_Exercise instructions_
Below is a listing. Quote from it, exactly, the lines from the one containing "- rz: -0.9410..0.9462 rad" down to the one containing "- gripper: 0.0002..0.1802", both ends included, and nothing else.

-- Opening Marker --

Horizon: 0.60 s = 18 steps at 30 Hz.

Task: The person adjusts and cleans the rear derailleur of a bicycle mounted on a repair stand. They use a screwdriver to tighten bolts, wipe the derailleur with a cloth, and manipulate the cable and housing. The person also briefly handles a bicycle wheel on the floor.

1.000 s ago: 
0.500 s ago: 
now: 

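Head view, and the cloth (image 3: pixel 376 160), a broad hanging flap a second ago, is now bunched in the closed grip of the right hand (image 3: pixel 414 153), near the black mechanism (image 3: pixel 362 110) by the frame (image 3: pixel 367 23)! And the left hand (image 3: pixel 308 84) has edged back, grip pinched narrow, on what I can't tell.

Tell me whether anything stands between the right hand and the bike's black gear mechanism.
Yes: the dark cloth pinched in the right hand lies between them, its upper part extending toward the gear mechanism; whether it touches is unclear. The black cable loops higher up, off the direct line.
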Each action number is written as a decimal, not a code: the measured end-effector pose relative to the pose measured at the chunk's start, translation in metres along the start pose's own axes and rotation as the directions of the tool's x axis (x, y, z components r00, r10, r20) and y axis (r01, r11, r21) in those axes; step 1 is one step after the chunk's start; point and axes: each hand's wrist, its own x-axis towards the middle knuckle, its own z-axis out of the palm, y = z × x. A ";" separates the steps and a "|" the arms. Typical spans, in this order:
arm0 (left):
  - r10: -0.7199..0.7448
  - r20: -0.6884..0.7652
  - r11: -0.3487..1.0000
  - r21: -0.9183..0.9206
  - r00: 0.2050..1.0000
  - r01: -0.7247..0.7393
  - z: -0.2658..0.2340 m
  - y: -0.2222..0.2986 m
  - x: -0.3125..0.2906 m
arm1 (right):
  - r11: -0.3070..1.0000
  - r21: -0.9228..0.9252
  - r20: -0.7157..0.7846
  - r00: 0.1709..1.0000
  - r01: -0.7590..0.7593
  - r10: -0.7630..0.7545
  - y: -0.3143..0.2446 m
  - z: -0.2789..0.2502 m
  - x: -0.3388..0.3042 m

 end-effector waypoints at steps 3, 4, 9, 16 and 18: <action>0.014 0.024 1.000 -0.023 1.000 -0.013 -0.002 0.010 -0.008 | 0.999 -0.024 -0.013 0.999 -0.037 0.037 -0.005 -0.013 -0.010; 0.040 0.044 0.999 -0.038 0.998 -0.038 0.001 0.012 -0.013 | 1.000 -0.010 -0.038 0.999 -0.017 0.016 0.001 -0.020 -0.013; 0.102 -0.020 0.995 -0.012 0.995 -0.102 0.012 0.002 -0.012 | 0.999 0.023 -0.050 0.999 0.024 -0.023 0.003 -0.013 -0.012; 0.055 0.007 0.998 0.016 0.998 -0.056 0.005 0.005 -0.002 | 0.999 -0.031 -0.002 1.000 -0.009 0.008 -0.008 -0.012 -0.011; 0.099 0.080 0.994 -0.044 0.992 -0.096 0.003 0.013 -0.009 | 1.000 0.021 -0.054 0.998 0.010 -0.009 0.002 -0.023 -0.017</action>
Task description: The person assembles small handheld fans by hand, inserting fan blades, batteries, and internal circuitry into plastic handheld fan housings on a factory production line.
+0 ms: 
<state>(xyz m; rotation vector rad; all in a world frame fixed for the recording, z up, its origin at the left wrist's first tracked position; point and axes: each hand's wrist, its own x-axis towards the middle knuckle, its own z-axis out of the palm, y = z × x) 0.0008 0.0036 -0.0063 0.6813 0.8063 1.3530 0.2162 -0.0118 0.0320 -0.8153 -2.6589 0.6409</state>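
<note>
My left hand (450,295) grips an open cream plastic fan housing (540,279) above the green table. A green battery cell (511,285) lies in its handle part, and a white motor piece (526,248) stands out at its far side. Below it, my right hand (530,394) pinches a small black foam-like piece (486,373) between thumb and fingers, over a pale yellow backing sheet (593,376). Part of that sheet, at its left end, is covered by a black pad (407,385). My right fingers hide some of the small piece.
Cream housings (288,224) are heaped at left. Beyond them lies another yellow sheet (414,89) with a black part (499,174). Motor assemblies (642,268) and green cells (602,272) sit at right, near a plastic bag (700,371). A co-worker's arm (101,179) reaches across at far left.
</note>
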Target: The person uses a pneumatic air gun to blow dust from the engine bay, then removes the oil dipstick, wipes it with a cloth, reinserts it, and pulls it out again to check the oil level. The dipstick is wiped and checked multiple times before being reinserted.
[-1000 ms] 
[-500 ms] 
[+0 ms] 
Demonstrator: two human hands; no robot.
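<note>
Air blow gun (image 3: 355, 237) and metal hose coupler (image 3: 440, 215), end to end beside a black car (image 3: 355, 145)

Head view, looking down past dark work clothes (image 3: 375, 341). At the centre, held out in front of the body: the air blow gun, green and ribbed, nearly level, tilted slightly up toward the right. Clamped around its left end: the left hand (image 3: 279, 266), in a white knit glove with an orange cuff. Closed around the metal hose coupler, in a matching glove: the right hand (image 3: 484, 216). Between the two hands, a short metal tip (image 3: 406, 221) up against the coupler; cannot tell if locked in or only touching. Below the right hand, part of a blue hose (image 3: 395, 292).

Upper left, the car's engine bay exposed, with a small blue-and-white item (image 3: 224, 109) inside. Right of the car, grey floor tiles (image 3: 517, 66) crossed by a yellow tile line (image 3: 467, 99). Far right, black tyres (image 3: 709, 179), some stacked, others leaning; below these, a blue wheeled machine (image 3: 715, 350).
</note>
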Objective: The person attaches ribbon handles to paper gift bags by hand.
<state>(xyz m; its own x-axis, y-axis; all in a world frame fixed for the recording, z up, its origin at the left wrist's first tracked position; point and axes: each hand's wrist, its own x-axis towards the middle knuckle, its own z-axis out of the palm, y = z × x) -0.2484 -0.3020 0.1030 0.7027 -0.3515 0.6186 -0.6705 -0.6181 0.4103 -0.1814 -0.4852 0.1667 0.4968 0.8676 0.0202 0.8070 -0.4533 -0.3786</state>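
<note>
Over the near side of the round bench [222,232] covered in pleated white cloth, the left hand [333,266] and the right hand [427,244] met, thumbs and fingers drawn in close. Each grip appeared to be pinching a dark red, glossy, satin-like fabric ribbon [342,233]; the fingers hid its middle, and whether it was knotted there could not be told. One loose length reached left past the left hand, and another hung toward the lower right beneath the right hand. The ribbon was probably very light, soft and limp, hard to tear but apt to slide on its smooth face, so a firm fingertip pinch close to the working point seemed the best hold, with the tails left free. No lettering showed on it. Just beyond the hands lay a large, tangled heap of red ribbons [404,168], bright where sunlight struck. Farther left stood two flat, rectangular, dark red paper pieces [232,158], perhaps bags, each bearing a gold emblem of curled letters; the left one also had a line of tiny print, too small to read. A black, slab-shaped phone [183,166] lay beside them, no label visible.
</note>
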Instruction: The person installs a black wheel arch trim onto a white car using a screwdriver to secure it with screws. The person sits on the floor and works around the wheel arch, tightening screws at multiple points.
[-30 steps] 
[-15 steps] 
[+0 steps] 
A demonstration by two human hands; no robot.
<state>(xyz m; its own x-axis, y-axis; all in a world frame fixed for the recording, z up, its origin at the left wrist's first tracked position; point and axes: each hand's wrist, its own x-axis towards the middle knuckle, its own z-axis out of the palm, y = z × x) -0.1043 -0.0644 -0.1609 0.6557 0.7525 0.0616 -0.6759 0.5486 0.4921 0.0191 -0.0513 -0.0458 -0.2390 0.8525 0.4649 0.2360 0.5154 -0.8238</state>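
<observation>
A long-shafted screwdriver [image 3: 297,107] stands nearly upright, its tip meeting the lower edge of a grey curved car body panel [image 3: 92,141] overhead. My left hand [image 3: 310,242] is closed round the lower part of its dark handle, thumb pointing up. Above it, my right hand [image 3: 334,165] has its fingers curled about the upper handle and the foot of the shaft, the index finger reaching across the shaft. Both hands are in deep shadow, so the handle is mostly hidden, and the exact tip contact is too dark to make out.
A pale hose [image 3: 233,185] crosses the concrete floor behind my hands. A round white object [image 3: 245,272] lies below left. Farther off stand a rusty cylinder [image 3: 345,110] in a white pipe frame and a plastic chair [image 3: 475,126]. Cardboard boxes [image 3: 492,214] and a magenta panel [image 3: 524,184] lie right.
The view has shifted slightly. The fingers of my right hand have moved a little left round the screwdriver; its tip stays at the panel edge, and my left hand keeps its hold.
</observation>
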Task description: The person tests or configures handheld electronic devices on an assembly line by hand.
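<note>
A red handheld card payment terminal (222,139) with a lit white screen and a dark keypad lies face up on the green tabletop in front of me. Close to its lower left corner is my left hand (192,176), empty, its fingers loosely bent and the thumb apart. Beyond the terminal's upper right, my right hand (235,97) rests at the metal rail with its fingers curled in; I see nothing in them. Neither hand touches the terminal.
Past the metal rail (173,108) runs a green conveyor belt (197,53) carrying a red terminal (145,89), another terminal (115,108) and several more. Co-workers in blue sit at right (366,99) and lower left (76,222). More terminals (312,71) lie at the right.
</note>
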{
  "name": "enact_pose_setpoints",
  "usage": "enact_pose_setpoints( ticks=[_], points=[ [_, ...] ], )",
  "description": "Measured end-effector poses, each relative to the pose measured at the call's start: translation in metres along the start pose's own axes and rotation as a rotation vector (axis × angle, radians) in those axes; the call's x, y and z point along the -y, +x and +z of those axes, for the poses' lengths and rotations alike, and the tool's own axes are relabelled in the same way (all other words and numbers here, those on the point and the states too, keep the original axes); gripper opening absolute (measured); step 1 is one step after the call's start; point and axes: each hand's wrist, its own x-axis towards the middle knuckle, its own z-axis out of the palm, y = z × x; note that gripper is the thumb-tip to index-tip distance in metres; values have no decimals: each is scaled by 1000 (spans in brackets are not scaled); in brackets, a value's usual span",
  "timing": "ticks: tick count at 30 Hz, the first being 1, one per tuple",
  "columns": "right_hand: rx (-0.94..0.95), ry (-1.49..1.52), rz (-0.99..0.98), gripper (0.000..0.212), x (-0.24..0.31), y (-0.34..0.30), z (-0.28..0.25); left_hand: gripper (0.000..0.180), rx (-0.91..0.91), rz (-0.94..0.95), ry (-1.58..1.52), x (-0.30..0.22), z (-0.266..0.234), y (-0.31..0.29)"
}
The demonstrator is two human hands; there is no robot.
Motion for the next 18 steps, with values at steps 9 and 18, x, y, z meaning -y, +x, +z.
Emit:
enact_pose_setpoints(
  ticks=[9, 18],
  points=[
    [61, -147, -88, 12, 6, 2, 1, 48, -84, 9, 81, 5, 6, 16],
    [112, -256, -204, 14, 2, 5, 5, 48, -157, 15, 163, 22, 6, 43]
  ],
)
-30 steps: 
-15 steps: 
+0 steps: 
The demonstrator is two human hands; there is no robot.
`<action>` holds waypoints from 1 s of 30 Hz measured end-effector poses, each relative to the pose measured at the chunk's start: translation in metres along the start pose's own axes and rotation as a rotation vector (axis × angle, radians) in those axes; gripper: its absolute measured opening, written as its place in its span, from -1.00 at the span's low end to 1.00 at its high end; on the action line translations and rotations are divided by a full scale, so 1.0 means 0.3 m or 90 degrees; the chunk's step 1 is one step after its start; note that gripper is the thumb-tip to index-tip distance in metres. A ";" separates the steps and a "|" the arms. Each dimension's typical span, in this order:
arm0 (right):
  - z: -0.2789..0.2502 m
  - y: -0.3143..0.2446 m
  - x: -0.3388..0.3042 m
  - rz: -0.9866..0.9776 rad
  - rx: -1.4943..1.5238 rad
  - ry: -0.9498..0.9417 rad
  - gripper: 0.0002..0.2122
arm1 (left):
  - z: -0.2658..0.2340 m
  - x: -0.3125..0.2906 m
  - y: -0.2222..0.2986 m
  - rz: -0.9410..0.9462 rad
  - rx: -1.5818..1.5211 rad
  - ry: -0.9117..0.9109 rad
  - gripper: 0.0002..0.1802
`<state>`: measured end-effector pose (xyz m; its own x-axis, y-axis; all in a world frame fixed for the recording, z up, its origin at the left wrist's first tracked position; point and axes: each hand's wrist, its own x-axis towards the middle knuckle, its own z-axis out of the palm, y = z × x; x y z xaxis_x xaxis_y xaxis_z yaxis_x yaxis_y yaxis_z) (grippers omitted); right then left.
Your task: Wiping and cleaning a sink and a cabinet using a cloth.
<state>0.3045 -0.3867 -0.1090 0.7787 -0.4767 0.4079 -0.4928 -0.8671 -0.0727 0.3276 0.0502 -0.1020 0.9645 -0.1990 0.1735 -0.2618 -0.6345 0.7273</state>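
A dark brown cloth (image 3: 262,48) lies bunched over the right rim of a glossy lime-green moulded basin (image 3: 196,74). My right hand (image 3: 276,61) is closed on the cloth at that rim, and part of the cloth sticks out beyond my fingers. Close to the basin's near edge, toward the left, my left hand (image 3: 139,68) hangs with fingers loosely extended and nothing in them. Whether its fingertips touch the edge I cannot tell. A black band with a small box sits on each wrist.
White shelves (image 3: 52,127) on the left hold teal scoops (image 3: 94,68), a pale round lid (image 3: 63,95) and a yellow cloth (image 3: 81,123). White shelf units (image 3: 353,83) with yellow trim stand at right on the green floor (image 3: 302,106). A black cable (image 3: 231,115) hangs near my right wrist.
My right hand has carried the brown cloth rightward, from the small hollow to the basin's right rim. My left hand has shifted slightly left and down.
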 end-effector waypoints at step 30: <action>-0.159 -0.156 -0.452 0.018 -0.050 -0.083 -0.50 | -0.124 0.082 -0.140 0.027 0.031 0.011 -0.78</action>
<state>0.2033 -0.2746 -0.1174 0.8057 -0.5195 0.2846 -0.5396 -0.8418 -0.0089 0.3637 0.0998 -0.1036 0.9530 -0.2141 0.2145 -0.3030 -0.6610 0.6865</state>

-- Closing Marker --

_Your solution_
  - rz: -0.9410..0.9462 rad
  - rx: -1.5818..1.5211 rad
  - ry: -0.9117..0.9109 rad
  - gripper: 0.0002..0.1802

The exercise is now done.